Correlation Between Eagle Point and Eagle Point
Can any of the company-specific risk be diversified away by investing in both Eagle Point and Eagle Point at the same time? Although using a correlation coefficient on its own may not help to predict future stock returns, this module helps to understand the diversifiable risk of combining Eagle Point and Eagle Point into the same portfolio, which is an essential part of the fundamental portfolio management process.
By analyzing existing cross correlation between Eagle Point Credit and Eagle Point Credit, you can compare the effects of market volatilities on Eagle Point and Eagle Point and check how they will diversify away market risk if combined in the same portfolio for a given time horizon. You can also utilize pair trading strategies of matching a long position in Eagle Point with a short position of Eagle Point. Check out your portfolio center. Please also check ongoing floating volatility patterns of Eagle Point and Eagle Point.
Diversification Opportunities for Eagle Point and Eagle Point
0.47 | Correlation Coefficient |
Very weak diversification
The 3 months correlation between Eagle and Eagle is 0.47. Overlapping area represents the amount of risk that can be diversified away by holding Eagle Point Credit and Eagle Point Credit in the same portfolio, assuming nothing else is changed. The correlation between historical prices or returns on Eagle Point Credit and Eagle Point is a relative statistical measure of the degree to which these equity instruments tend to move together. The correlation coefficient measures the extent to which returns on Eagle Point Credit are associated (or correlated) with Eagle Point. Values of the correlation coefficient range from -1 to +1, where. The correlation of zero (0) is possible when the price movement of Eagle Point Credit has no effect on the direction of Eagle Point i.e., Eagle Point and Eagle Point go up and down completely randomly.
Pair Corralation between Eagle Point and Eagle Point
Given the investment horizon of 90 days Eagle Point Credit is expected to generate 0.86 times more return on investment than Eagle Point. However, Eagle Point Credit is 1.16 times less risky than Eagle Point.

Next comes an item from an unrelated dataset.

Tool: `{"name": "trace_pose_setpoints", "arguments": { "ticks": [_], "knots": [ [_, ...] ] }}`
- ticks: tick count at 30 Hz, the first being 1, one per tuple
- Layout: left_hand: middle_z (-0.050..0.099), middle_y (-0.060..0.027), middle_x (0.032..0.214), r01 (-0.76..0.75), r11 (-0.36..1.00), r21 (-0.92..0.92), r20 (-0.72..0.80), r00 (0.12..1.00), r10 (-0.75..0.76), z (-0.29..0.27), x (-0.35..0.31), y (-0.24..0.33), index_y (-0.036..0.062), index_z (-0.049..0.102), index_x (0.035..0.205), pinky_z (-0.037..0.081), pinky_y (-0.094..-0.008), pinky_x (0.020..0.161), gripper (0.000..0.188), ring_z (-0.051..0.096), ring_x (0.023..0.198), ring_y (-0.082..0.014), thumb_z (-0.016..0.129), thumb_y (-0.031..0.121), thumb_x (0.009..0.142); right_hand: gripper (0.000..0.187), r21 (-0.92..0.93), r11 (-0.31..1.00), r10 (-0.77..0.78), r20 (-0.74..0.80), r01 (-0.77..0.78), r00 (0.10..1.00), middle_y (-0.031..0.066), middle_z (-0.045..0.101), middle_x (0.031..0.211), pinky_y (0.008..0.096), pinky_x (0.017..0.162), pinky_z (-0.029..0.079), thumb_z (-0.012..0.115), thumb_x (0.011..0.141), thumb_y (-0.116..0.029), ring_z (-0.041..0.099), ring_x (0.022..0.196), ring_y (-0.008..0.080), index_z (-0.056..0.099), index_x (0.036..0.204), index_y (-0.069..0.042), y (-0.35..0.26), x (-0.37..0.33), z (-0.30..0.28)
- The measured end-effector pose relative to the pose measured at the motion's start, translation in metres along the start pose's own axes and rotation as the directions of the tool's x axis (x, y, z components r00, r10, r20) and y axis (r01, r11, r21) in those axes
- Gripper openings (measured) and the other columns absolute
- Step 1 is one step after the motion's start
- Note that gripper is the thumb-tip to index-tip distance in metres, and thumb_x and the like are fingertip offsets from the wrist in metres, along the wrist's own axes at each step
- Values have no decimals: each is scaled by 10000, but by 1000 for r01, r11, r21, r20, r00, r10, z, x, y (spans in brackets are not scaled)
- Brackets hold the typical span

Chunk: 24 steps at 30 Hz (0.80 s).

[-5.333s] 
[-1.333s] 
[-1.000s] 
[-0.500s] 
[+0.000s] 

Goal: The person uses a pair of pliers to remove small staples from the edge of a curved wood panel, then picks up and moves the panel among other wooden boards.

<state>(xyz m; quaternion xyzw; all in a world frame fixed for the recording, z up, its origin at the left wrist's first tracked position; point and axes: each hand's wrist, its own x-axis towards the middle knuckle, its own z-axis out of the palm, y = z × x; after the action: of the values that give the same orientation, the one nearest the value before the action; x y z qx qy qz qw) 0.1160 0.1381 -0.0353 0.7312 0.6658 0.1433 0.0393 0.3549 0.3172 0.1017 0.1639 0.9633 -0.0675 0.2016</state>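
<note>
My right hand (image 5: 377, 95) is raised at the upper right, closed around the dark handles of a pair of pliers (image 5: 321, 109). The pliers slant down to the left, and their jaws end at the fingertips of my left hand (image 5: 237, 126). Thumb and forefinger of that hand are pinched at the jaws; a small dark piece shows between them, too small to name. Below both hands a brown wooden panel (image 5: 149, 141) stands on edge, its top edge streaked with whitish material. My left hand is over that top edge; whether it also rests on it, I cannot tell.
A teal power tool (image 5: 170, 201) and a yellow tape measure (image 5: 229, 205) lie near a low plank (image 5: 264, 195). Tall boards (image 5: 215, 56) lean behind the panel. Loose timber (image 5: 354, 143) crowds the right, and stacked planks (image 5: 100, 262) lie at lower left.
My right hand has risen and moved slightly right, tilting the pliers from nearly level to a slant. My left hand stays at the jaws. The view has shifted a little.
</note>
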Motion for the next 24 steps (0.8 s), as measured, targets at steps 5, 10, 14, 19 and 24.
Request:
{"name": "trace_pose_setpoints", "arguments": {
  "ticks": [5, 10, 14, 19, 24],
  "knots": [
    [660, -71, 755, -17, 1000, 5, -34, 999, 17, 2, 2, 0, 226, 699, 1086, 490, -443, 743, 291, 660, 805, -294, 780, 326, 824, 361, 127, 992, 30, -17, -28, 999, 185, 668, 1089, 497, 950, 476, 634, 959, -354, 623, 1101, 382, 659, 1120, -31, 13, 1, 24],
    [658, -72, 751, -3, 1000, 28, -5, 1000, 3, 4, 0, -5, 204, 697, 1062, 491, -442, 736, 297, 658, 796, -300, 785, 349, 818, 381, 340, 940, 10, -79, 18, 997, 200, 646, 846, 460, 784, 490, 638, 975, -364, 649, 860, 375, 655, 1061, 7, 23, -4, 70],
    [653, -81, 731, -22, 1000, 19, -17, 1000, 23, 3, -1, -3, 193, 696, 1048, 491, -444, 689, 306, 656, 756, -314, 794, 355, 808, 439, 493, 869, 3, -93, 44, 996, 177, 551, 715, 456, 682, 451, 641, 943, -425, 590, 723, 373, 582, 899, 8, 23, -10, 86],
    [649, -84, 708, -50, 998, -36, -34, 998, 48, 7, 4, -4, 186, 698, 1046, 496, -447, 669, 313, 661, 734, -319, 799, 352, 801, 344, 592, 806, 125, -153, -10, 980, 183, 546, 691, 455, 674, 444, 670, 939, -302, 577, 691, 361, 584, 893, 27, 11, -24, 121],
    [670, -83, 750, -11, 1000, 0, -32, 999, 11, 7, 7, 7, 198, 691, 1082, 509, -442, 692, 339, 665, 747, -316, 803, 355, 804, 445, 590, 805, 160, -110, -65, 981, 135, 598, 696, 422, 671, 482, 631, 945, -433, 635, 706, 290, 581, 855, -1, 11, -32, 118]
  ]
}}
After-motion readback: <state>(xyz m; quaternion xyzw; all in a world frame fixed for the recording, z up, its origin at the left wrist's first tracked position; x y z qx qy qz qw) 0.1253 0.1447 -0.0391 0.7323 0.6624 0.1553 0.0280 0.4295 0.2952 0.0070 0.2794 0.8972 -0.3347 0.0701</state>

It trades about 0.07 of its potential returns per unit of risk. Eagle Point Credit is currently generating about 0.05 per unit of risk. If you would invest 2,303 in Eagle Point Credit on August 29, 2024 and sell it today you would earn a total of 19.00 from holding Eagle Point Credit or generate 0.83% return on investment over 90 days.
Time Period | 3 Months [change] |
Direction | Moves Together |
Strength | Weak |
Accuracy | 100.0% |
Values | Daily Returns |
Eagle Point Credit vs. Eagle Point Credit
Performance |
Timeline |
Eagle Point Credit |
Eagle Point Credit |
Eagle Point and Eagle Point Volatility Contrast
Predicted Return Density |
Returns |
Pair Trading with Eagle Point and Eagle Point
The main advantage of trading using opposite Eagle Point and Eagle Point positions is that it hedges away some unsystematic risk. Because of two separate transactions, even if Eagle Point position performs unexpectedly, Eagle Point can make up some of the losses. Pair trading also minimizes risk from directional movements in the market. For example, if an entire industry or sector drops because of unexpected headlines, the short position in Eagle Point will offset losses from the drop in Eagle Point's long position.Eagle Point vs. Eagle Point Credit | Eagle Point vs. Eagle Point Credit | Eagle Point vs. Oxford Lane Capital | Eagle Point vs. Babcock Wilcox Enterprises |
Check out your portfolio center.Note that this page's information should be used as a complementary analysis to find the right mix of equity instruments to add to your existing portfolios or create a brand new portfolio. You can also try the Stock Tickers module to use high-impact, comprehensive, and customizable stock tickers that can be easily integrated to any websites.